26 Feb 2019 | Advance HE Bruce McGowen, Assistant Director, Associate Lecturer Services at The Open University reflects on leadership and transferring the content of the Future Professional Directors programme to his day to day job.
Bruce McGowen

Q1. Why did you take part in Future Professional Directors and what was your role at the time?


My role was and is an assistant director in academic services in the Open University. I had been looking around for a development programme and came across the Future Professional Directors online and found it interesting. 


Q2. Before you took part in the programme, what were you looking to gain?

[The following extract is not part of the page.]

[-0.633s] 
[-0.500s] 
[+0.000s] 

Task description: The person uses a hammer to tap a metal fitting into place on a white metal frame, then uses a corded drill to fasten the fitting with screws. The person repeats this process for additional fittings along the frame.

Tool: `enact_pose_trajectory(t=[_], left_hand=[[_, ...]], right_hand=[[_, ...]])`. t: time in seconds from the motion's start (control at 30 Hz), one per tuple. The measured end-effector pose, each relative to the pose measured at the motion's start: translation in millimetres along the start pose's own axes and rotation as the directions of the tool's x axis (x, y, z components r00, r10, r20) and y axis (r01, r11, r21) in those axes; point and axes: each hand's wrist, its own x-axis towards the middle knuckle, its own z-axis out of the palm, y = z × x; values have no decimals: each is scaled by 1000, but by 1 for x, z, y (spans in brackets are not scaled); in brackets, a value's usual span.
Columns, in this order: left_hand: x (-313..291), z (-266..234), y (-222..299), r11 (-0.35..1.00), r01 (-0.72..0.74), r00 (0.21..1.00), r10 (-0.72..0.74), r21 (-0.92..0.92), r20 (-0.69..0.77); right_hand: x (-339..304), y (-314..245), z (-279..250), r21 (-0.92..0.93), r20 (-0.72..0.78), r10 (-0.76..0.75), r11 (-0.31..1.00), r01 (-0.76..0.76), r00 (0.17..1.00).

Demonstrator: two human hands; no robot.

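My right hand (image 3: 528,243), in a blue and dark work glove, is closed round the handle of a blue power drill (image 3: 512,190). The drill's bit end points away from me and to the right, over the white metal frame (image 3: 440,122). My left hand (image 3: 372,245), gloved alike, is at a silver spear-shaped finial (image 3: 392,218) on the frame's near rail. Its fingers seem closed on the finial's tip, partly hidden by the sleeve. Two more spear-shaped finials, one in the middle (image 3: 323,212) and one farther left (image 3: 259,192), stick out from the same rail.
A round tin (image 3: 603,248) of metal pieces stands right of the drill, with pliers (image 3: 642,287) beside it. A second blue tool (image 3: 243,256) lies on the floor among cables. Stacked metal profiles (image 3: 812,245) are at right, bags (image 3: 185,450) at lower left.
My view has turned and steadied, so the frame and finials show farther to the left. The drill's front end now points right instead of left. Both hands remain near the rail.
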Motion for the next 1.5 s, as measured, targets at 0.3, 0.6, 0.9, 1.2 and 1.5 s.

Having had conversations with my line manager regarding The Open University’s institutional context we identified that it would be useful for me to get leadership and change management development and strategic/ cross-boundary leadership that would help me lead my large team through the unprecedented change. 


Q3. What were your impressions of the programme?


I loved the programme, I thought it was brilliant. I’d already attended the Preparing for Senior Strategic Leadership course so it was interesting to compare the two. The key difference between the courses was that Preparing for Senior Strategic Leadership was focused on all aspiring senior university leaders, whereas Future Professional Directors was more tailored to individuals working in professional services.


Q4. What was the most useful thing you learned and why?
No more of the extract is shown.